Setting up the CloudWatch agent to collect cluster metrics - Amazon CloudWatch

Setting up the CloudWatch agent to collect cluster metrics

Important

If you are installing Container Insights on on Amazon EKS cluster, we recommend that you use the Amazon CloudWatch Observability EKS add-on for the installation, instead of using the instructions in this section. For more information and instructions, see Install the Amazon CloudWatch Observability EKS add-on.

To set up Container Insights to collect metrics, you can follow the steps in Quick Start setup for Container Insights on Amazon EKS and Kubernetes or you can follow the steps in this section. In the following steps, you set up the CloudWatch agent to be able to collect metrics from your clusters.

If you are installing in an Amazon EKS cluster and you use the instructions in this section on or after November 6, 2023, you install Container Insights with enhanced observability for Amazon EKS in the cluster.

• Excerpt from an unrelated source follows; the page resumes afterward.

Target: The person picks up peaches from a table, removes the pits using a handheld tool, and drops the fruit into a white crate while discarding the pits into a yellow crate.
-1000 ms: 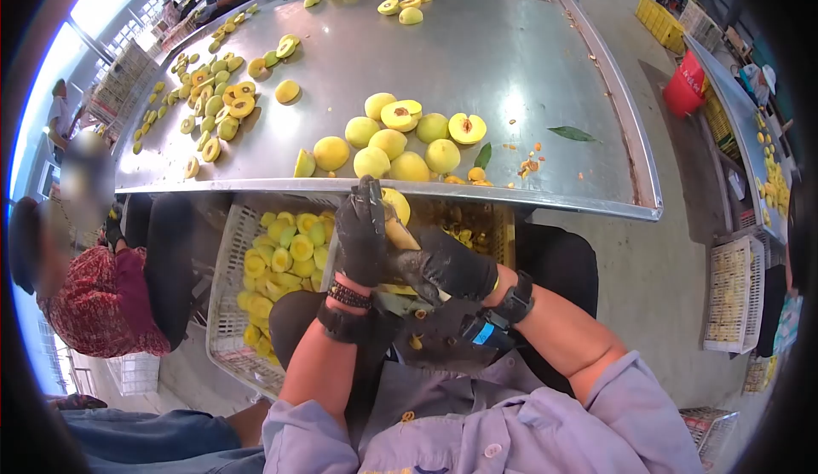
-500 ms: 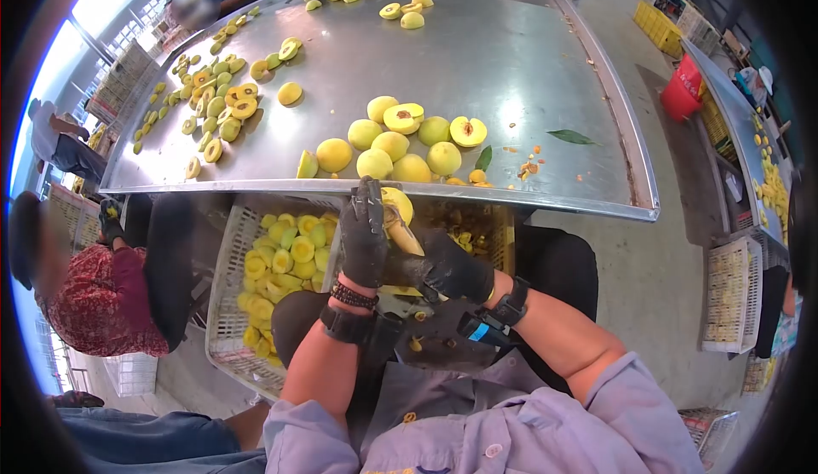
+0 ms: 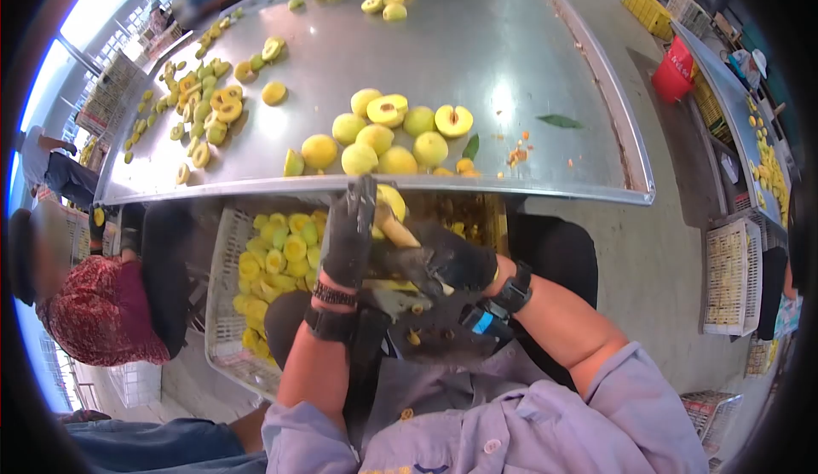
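Note:
My left hand (image 3: pixel 348 240), in a dark glove, is closed around a yellow peach half (image 3: pixel 391 202) just below the table's near edge. My right hand (image 3: pixel 460 258), gloved too, grips a wooden-handled tool (image 3: pixel 399 232) that lies against the peach. The tool's working end is hidden by the fruit and fingers. On the metal table (image 3: pixel 503 65), a cluster of yellow peaches (image 3: pixel 375 137) sits beyond my hands, some cut open with brown at the centre. Under my hands a crate (image 3: pixel 494 231) holds small brownish-yellow bits.
A white crate (image 3: pixel 217 304) full of peach halves (image 3: pixel 285 248) stands left of my knees. More cut fruit (image 3: pixel 204 103) covers the table's left side. A leaf (image 3: pixel 560 121) and scraps (image 3: pixel 518 150) lie at right. A co-worker in a red patterned top (image 3: pixel 102 312) sits at left.
The view has shifted slightly, with the table moving up and left. Both my hands keep their holds on peach and tool. A co-worker's gloved hand at the table's far edge has gone from view.

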A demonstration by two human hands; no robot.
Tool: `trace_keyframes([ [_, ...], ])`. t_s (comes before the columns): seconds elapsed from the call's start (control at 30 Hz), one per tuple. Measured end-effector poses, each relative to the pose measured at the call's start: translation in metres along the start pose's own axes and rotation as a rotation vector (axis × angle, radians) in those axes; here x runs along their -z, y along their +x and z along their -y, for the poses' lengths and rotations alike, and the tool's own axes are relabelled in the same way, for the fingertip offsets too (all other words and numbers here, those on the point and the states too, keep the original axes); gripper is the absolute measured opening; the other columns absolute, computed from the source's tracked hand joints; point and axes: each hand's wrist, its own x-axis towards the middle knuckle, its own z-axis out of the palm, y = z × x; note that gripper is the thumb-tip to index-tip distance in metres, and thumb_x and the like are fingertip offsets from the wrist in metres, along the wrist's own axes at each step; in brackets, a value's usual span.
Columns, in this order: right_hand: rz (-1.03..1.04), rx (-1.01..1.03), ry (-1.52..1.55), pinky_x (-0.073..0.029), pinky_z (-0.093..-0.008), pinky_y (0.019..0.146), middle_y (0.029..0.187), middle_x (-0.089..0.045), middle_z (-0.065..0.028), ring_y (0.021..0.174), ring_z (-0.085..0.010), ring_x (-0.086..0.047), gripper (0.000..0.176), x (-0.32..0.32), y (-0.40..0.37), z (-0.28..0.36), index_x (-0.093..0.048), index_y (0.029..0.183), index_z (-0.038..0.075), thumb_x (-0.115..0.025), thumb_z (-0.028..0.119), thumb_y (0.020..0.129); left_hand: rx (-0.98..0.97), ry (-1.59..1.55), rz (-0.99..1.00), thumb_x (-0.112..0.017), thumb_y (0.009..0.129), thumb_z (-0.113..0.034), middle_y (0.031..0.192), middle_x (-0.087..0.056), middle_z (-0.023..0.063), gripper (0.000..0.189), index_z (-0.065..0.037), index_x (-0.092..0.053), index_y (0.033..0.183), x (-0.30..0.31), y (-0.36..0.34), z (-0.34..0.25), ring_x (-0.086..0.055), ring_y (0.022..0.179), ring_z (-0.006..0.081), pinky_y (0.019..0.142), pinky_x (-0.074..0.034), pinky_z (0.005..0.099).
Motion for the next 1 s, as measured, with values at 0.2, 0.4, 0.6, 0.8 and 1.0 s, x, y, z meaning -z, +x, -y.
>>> trace_keyframes([
  [0.2, -0.156, 0.37, -0.42, -0.046, -0.0281, 0.067, 0.093, -0.061, -0.005, 0.078, -0.0153, -0.058, 0.036, -0.012, 0.007, 0.001, -0.05, 0.119, 0.001, -0.059, 0.013, 0.086, 0.147, -0.142, -0.064, -0.047, 0.09, -0.006, 0.101, -0.059, 0.0179, 0.034, 0.006, -0.048, 0.122, -0.016, 0.009, -0.001, -0.058, 0.087, 0.0252, 0.077, -0.047, 0.0341],
  [0.4, -0.329, 0.534, -0.624, -0.046, -0.0361, 0.082, 0.104, -0.061, -0.0186, 0.096, -0.0273, -0.059, 0.037, -0.027, 0.011, 0.0, -0.053, 0.113, 0.001, -0.065, 0.014, 0.08, 0.421, -0.484, -0.182, -0.043, 0.094, -0.015, 0.103, -0.058, 0.0171, 0.037, 0.006, -0.045, 0.124, -0.016, 0.008, -0.024, -0.058, 0.086, 0.0243, 0.073, -0.048, 0.0335],
  [0.6, -0.553, 0.529, -0.893, -0.046, -0.0416, 0.068, 0.092, -0.058, -0.0222, 0.082, -0.04, -0.057, 0.027, -0.02, 0.018, -0.014, -0.052, 0.1, 0.001, -0.064, 0.014, 0.08, 0.252, -0.377, -0.322, -0.035, 0.099, -0.02, 0.108, -0.057, 0.0143, 0.034, 0.006, -0.05, 0.114, -0.016, 0.007, -0.03, -0.054, 0.099, 0.0191, 0.087, -0.044, 0.033],
  [0.8, -0.753, 0.663, -0.824, -0.047, -0.0434, 0.068, 0.092, -0.059, -0.0209, 0.081, -0.0394, -0.058, 0.033, -0.008, 0.024, 0.002, -0.051, 0.106, 0.0, -0.064, 0.012, 0.078, 0.193, -0.195, -0.322, -0.035, 0.096, -0.008, 0.116, -0.054, 0.0185, 0.034, 0.006, -0.043, 0.126, -0.002, 0.016, -0.031, -0.054, 0.103, 0.0264, 0.09, -0.042, 0.0344],
  [1.0, -0.684, 0.913, -1.237, -0.046, -0.0446, 0.077, 0.1, -0.057, -0.0194, 0.086, -0.0398, -0.056, 0.036, -0.008, 0.036, 0.013, -0.053, 0.11, 0.002, -0.064, 0.012, 0.077, 0.381, -0.649, -0.208, -0.034, 0.098, -0.015, 0.114, -0.056, 0.0159, 0.034, 0.004, -0.046, 0.124, -0.012, 0.016, -0.041, -0.054, 0.102, 0.021, 0.09, -0.042, 0.0334],
])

Step 1: Create a namespace for CloudWatch

Use the following step to create a Kubernetes namespace called amazon-cloudwatch for CloudWatch. You can skip this step if you have already created this namespace.

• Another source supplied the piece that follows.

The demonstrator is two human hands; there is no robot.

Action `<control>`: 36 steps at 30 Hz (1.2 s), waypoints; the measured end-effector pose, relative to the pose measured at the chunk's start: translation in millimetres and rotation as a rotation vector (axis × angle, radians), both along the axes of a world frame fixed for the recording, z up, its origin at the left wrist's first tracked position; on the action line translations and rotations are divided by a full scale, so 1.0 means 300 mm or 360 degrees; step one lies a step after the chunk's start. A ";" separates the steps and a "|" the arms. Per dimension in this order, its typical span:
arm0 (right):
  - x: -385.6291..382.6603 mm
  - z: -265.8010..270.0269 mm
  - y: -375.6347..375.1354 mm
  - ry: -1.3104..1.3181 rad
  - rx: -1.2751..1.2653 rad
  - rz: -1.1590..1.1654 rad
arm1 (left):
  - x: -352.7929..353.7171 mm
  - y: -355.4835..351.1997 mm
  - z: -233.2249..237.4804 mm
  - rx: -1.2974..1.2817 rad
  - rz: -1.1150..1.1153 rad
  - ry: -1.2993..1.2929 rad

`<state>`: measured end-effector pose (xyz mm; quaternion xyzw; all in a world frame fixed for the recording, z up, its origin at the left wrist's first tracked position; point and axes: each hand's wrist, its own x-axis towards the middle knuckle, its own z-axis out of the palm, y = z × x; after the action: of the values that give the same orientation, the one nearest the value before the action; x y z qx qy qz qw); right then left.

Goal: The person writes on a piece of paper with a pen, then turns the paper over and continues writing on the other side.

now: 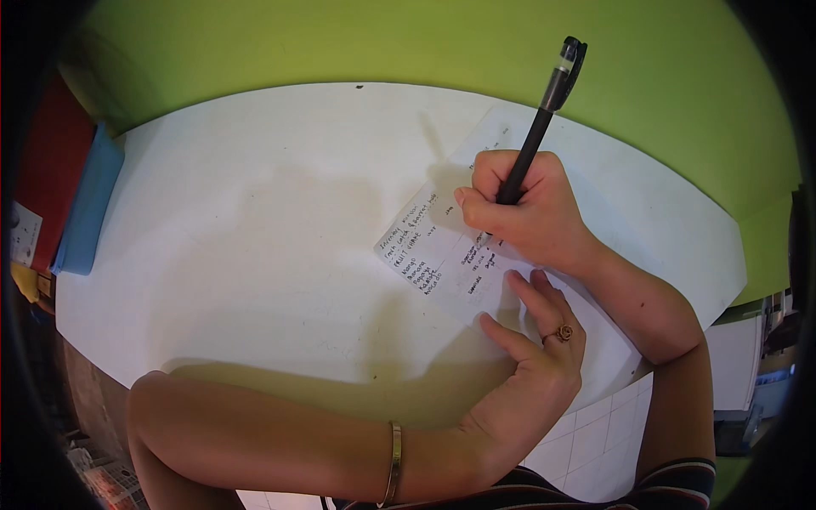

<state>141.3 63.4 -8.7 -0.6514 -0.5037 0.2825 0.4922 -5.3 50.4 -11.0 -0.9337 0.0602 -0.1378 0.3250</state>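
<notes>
A white sheet of paper [450,255] with handwritten lines lies aslant on the white table. My right hand [531,208] grips a black pen [533,140], its cap end pointing up and its tip at the writing on the paper. Below it, my left hand [540,340] rests near the lower edge of the sheet, fingers apart and bent, fingertips on or close to the paper. A ring is on one of its fingers and a bracelet on the wrist. Nothing shows between the left fingers.
The curved white table [229,221] meets a green wall [340,42] at the back. At the far left stand a blue item [89,204] and a red surface [55,144]. Several blurred items are beyond the table's right edge. White tiled floor [603,433] shows below.
</notes>
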 end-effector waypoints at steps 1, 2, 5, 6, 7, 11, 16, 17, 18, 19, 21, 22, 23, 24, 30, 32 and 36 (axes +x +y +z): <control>-0.002 0.002 0.001 0.0031 -0.0009 -0.0010 | -0.002 0.001 0.001 -0.0004 -0.0012 0.0017; -0.004 0.002 0.001 0.0023 -0.0002 -0.0011 | -0.001 0.002 0.002 -0.0005 -0.0010 0.0016; -0.003 0.000 0.001 -0.0001 0.0010 -0.0007 | 0.000 0.001 0.002 -0.0005 -0.0004 0.0016; 0.000 -0.002 0.000 -0.0006 0.0012 0.0001 | -0.001 0.001 0.003 -0.0001 -0.0004 0.0018; 0.002 -0.003 0.000 -0.0011 0.0014 0.0010 | -0.001 0.003 0.004 0.0004 -0.0004 0.0021; 0.000 -0.003 0.001 0.0059 0.0034 0.0004 | 0.001 0.005 0.004 -0.0037 -0.0025 0.0018; 0.002 -0.005 0.001 0.0037 0.0039 -0.0029 | 0.006 0.002 -0.002 -0.0106 -0.0036 0.0018; 0.003 -0.004 0.000 0.0042 0.0040 -0.0032 | 0.005 0.001 -0.001 -0.0059 -0.0026 0.0022; 0.004 -0.002 -0.001 0.0048 0.0041 -0.0036 | 0.003 0.001 0.001 -0.0011 -0.0017 0.0027; 0.005 -0.001 -0.001 0.0053 0.0043 -0.0040 | 0.001 0.000 0.000 0.0037 -0.0009 0.0031; 0.003 0.002 -0.002 0.0053 0.0022 -0.0058 | 0.003 -0.003 -0.005 0.0006 0.0003 -0.0003; 0.001 0.002 -0.002 0.0055 0.0009 -0.0066 | 0.004 -0.003 -0.005 -0.0011 0.0011 -0.0018; 0.000 0.003 -0.003 0.0062 0.0000 -0.0063 | 0.003 -0.003 -0.005 -0.0015 0.0005 -0.0010; -0.002 0.004 -0.004 0.0069 -0.0008 -0.0060 | 0.003 -0.003 -0.005 -0.0018 0.0000 -0.0003; 0.005 0.004 -0.003 0.0052 0.0017 -0.0027 | 0.003 -0.003 -0.003 -0.0007 0.0006 -0.0009; 0.006 0.000 -0.002 0.0068 0.0030 -0.0031 | 0.003 -0.003 -0.005 -0.0002 0.0008 -0.0016; -0.001 0.004 -0.002 0.0075 0.0031 -0.0044 | 0.003 -0.002 -0.004 0.0006 -0.0002 -0.0007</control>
<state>141.0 62.8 -7.4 -0.6466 -0.4857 0.2860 0.5139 -4.3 49.9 -12.1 -0.9327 0.0604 -0.1399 0.3268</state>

To create a namespace for CloudWatch
  • Enter the following command.

    kubectl apply -f https://raw.githubusercontent.com/aws-samples/amazon-cloudwatch-container-insights/latest/k8s-deployment-manifest-templates/deployment-mode/daemonset/container-insights-monitoring/cloudwatch-namespace.yaml

Step 2: Create a service account in the cluster

Use one of the following methods to create a service account for the CloudWatch agent, if you do not already have one.

  • Use kubectl

  • Use a kubeconfig file

Use kubectl for authentication

To use kubectl to create a service account for the CloudWatch agent
  • Enter the following command.

    kubectl apply -f https://raw.githubusercontent.com/aws-samples/amazon-cloudwatch-container-insights/latest/k8s-deployment-manifest-templates/deployment-mode/daemonset/container-insights-monitoring/cwagent/cwagent-serviceaccount.yaml

If you didn't follow the previous steps, but you already have a service account for the CloudWatch agent that you want to use, you must ensure that it has the following rules. Additionally, in the rest of the steps in the Container Insights installation, you must use the name of that service account instead of cloudwatch-agent.

rules: - apiGroups: [""] resources: ["pods", "nodes", "endpoints"] verbs: ["list", "watch"] - apiGroups: [ "" ] resources: [ "services" ] verbs: [ "list", "watch" ] - apiGroups: ["apps"] resources: ["replicasets", "daemonsets", "deployments", "statefulsets"] verbs: ["list", "watch"] - apiGroups: ["batch"] resources: ["jobs"] verbs: ["list", "watch"] - apiGroups: [""] resources: ["nodes/proxy"] verbs: ["get"] - apiGroups: [""] resources: ["nodes/stats", "configmaps", "events"] verbs: ["create", "get"] - apiGroups: [""] resources: ["configmaps"] resourceNames: ["cwagent-clusterleader"] verbs: ["get","update"] - nonResourceURLs: ["/metrics"] verbs: ["get", "list", "watch"]

Use kubeconfig for authentication

Alternatively, you can use a kubeconfig file for authentication. This method allows you to bypass the need for a service account b directly specifying the kubeconfig path in your CloudWatch agent configuration. It also allows you to remove your dependency on the Kubernetes control plane API for authentication, streamlining your setup and potentially increasing security by managing authentication through your kubeconfig file.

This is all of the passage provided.